Where a line below includes the word "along", copy that line.

------------

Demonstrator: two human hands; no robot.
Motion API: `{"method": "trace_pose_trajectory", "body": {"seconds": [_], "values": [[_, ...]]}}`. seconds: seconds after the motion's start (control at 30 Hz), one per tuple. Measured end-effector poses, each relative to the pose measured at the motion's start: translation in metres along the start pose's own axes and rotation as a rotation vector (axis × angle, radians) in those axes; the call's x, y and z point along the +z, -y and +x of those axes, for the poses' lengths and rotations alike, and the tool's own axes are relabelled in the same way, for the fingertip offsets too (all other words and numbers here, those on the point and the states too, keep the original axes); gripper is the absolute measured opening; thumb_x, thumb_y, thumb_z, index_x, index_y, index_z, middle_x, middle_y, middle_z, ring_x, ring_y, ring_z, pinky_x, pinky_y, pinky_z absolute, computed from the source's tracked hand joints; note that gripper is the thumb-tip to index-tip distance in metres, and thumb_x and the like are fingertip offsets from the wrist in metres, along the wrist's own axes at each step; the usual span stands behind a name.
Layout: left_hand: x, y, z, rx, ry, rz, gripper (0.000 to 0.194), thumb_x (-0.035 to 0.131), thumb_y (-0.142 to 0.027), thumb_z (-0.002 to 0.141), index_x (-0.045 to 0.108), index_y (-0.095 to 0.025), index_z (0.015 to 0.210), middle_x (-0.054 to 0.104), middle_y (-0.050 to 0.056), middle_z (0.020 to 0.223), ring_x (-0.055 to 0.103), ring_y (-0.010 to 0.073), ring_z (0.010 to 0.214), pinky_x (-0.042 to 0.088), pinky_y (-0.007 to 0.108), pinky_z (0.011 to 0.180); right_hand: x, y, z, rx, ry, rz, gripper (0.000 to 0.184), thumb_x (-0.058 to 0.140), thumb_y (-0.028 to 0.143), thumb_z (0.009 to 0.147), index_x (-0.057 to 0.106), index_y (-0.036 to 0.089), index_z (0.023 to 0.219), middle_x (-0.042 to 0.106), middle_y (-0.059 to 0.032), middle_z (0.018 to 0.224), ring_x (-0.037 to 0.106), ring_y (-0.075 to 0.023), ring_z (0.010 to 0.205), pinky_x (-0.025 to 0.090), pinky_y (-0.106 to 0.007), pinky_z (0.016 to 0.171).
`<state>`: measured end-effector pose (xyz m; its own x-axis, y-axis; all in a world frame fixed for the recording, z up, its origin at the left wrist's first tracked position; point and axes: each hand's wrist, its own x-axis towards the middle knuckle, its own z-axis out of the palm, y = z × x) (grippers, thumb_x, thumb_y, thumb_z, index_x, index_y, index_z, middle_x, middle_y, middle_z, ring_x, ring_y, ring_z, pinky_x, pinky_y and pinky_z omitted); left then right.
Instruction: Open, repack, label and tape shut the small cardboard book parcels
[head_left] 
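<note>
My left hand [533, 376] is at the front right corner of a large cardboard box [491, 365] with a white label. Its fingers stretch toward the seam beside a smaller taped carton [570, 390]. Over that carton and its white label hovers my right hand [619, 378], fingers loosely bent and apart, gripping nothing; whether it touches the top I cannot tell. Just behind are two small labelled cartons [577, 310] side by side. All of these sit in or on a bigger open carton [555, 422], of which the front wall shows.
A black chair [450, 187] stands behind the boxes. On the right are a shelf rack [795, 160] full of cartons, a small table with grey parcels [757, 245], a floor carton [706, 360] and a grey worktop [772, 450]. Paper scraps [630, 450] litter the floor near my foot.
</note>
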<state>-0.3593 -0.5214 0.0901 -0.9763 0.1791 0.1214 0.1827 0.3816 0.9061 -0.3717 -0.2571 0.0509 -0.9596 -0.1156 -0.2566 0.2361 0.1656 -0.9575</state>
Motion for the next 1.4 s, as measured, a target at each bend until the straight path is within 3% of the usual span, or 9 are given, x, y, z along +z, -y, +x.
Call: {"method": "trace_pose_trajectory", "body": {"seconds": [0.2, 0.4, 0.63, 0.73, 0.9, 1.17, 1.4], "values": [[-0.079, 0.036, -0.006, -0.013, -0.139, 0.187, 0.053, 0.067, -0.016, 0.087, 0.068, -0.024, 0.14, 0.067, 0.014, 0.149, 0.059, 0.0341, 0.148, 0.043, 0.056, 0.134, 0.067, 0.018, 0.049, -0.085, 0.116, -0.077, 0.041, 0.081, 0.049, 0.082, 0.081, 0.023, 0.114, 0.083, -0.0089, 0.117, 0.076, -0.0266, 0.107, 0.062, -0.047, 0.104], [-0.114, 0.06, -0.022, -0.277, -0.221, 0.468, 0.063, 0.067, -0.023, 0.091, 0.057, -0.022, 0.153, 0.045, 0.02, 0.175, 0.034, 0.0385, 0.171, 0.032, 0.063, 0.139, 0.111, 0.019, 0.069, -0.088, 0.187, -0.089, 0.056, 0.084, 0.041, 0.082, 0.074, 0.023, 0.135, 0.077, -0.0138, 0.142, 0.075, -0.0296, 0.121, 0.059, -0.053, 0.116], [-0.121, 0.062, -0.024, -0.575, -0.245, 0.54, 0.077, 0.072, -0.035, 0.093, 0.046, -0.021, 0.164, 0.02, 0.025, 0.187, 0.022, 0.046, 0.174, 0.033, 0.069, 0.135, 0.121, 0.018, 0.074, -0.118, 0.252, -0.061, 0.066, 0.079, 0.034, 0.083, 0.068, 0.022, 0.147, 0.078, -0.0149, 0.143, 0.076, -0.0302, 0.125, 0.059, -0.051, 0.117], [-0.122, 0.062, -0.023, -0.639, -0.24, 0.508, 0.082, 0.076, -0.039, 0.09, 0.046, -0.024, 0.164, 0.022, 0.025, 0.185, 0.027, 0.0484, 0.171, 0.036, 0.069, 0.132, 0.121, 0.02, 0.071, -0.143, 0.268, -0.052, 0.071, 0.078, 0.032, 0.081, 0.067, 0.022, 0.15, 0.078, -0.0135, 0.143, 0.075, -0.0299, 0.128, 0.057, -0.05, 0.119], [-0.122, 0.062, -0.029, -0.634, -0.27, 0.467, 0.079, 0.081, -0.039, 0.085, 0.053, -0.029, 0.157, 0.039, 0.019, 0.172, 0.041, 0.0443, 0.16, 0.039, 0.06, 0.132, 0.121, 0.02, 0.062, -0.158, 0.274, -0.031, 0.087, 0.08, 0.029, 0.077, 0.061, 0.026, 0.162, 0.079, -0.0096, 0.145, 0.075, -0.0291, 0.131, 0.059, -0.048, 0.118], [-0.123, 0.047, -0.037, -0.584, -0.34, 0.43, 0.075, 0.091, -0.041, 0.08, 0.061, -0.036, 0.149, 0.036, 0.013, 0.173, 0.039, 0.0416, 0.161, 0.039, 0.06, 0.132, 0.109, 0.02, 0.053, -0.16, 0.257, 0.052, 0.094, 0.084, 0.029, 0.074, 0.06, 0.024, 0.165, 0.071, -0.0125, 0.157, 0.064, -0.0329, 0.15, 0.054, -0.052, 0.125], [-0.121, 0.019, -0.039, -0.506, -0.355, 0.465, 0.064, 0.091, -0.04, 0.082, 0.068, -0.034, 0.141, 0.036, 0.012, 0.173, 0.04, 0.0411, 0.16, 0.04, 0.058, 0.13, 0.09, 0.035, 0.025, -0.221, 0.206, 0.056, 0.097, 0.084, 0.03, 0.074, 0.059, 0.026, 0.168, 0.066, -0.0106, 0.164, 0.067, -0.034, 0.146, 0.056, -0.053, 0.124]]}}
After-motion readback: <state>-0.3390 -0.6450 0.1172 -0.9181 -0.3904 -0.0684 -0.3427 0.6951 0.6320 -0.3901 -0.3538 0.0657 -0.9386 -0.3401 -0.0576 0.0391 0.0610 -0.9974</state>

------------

◆ **Response for this exercise**
Motion API: `{"method": "trace_pose_trajectory", "body": {"seconds": [_], "values": [[_, ...]]}}`. seconds: seconds after the motion's start (control at 30 Hz), one per tuple. Measured end-effector poses, each relative to the pose measured at the motion's start: translation in metres along the start pose's own axes and rotation as a rotation vector (axis × angle, radians) in those axes; the call's x, y and z point along the +z, -y and +x of those axes, for the poses' lengths and rotations alike, and the tool's own axes are relabelled in the same way, for the fingertip offsets too (all other words and numbers here, those on the point and the states too, keep the original axes); gripper is the absolute measured opening; thumb_x, thumb_y, thumb_z, index_x, index_y, index_z, middle_x, middle_y, middle_z, ring_x, ring_y, ring_z, pinky_x, pinky_y, pinky_z absolute, computed from the source's tracked hand joints; note that gripper is the thumb-tip to index-tip distance in metres, and thumb_x and the like are fingertip offsets from the wrist in metres, along the wrist's own axes at each step; the usual span stands behind a name.
Motion for the next 1.4 s, as measured, a target at each bend until the straight path is within 3% of the usual span, or 9 are given, x, y, z along +z, -y, +x.

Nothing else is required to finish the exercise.